Ecologistas en Acción de Cataluña, ante los nuevos casos de contaminación del medio marino por parte de la multinacional REPSOL, considera los hechos como una terrible irresponsabilidad que demuestra la impunidad con que la empresa actúa, contamina y sigue haciendo negocio en costa de explotar un recurso natural altamente peligroso, contaminando e insostenible como el petróleo. Además, queda bastante demostrado en los últimos accidentes que Repsol ha mirado de esconder la realidad a las autoridades, intentando que la sociedad no esté informada de los peligros de su actividad y de los perjuicios que causa.

Tal y como ya se ha reiterado en incontables ocasiones, lo era de los combustibles fósiles ha llegado a su fin, y los enormes riesgos para el medio ambiente y para la salud humana asociados a energías como el petróleo, el gas y el carbón son inasumibles. Las consecuencias para el medio ambiente han sido, son y serán trágicas (multitud de mareas negras, destrucción de hábitat, muerte masiva de especies, etc.) cómo se ha demostrado en los ejemplos bastante vivos en la memoria colectiva cómo lo del Golfo de México, el del Prestige o el del Exxon Valdez. La afectación para la salud humana tiene que ver los escapes de gases tóxicos, el empeoramiento de la calidad del aire y por lo tanto de las muertes por enfermedades respiratorias, además que los residuos a las aguas marinas se incorpora a la cadena trófica y acaban al pescado o el marisco de nuestra mesa. Hay que destacar el grave impacto de la combustión del petróleo en cuanto a la emisión de gases con efecto de invernadero que están provocando la peor crisis ambiental de la historia: el cambio climático.

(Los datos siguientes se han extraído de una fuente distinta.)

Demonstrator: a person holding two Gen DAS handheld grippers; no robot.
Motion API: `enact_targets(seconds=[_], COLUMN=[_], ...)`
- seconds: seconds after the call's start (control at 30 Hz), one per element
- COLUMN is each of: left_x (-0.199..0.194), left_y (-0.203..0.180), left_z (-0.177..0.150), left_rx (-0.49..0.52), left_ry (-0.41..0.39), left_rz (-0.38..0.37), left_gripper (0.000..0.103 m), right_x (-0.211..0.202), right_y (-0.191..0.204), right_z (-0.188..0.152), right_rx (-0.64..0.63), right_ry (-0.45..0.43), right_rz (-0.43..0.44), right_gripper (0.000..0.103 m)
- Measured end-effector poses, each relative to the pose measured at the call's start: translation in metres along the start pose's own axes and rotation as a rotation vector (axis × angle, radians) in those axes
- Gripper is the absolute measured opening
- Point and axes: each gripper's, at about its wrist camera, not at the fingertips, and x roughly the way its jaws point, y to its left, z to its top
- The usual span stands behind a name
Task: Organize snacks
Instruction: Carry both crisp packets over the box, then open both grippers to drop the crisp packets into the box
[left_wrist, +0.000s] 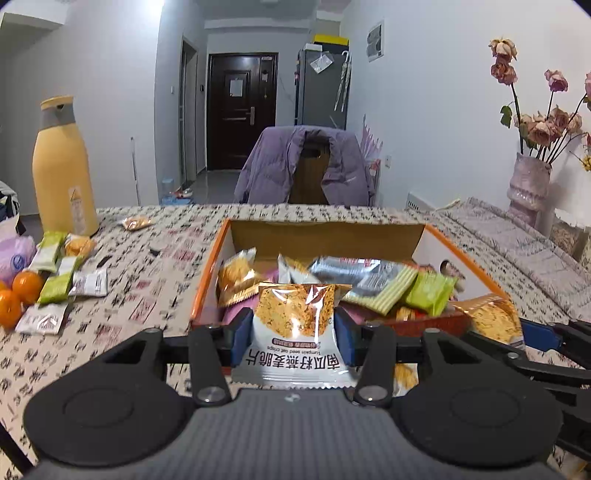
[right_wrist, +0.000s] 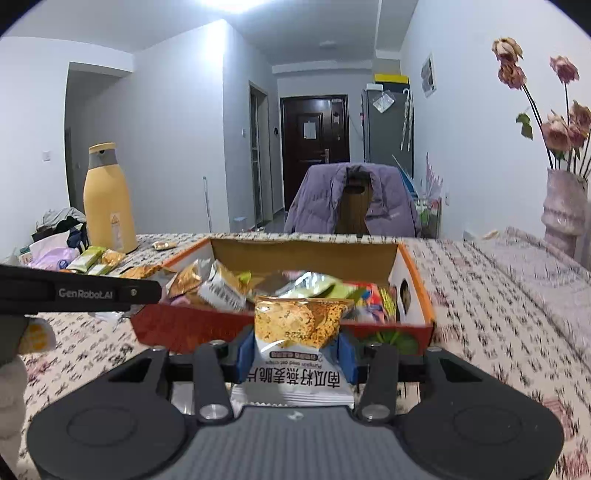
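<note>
My left gripper (left_wrist: 293, 332) is shut on a pumpkin seed oat crisp packet (left_wrist: 295, 328), held just before the near wall of the orange-rimmed cardboard box (left_wrist: 210, 273). The box holds several snack packets (left_wrist: 369, 284). My right gripper (right_wrist: 295, 350) is shut on a second oat crisp packet (right_wrist: 299, 332) in front of the same box (right_wrist: 413, 280). The right gripper's arm and its packet (left_wrist: 495, 317) show at the right of the left wrist view. The left gripper's arm (right_wrist: 81, 293) crosses the left of the right wrist view.
Loose snack packets (left_wrist: 59, 273) and oranges (left_wrist: 18, 295) lie on the patterned tablecloth at the left, beside a yellow thermos (left_wrist: 62, 173). One small packet (left_wrist: 136, 222) lies farther back. A vase of dried roses (left_wrist: 528, 184) stands at the right. A chair with a purple jacket (left_wrist: 303, 166) stands behind the table.
</note>
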Motion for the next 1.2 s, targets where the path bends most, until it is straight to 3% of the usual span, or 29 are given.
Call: enact_targets(seconds=[0.7, 0.87, 1.1, 1.17, 1.2], left_x=[0.055, 0.078, 0.101, 0.101, 0.1], left_y=[-0.008, 0.003, 0.01, 0.013, 0.014], left_z=[0.055, 0.055, 0.039, 0.036, 0.035], left_rx=[-0.023, -0.063, -0.042, -0.053, -0.056], left_ry=[-0.055, -0.038, 0.012, 0.004, -0.007], left_rz=[0.021, 0.053, 0.034, 0.027, 0.025], left_gripper=[0.047, 0.047, 0.048, 0.052, 0.055], right_x=[0.069, 0.085, 0.101, 0.099, 0.099], right_y=[-0.011, -0.026, -0.039, -0.041, -0.04], right_z=[0.064, 0.059, 0.042, 0.038, 0.038], right_rx=[-0.03, 0.011, 0.033, 0.038, 0.038], right_ry=[-0.075, -0.081, -0.017, -0.01, -0.007], right_rz=[-0.039, -0.058, -0.05, -0.055, -0.058], right_gripper=[0.045, 0.045, 0.045, 0.047, 0.054])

Por todo esto, desde Ecologistas en Acción se reclama nuevamente aquello manifestado en el comunicado del pasado mes de diciembre:

Qué la Justicia condene por la vía civil y penalti a Repsol y a los responsables directos del accidente para cometer un delito ecológico reiterado.
Qué la Generalitat de Cataluña, como administración ambiental, se persone como acusación particular en estas causas judiciales, por la afectación del derramamiento a los ecosistemas marinos de la costa tarraconense.
Qué el Estado deje de ofrecer cualquier apoyo o ayuda a las empresas transnacionales petroleras españolas, todas ellas con intereses estratégicos en negocios sucios, como la extracción de petróleo o gas en lugares de alto valor ecológico y social en todo el planeta.
Los ecologistas consideran dramáticamente urgente un cambio de modelo energético, en una transición rápida hacia una sociedad con un consumo de energía muy por debajo del actual y donde el 100% de la energía provenga de fuentes renovables y limpias (eólica, solar, etc.), en el cual la peligrosa tecnología nuclear no tenga cabida. Este cambio de modelo tiene que pasar por una reducción del ritmo de producción y consumo de las sociedades occidentales, para conseguir una disminución global del consumo de recursos naturales, a un ritmo sostenible con los ciclos naturales. En resumen, continuamos apostando por la filosofía del decrecimiento sostenible.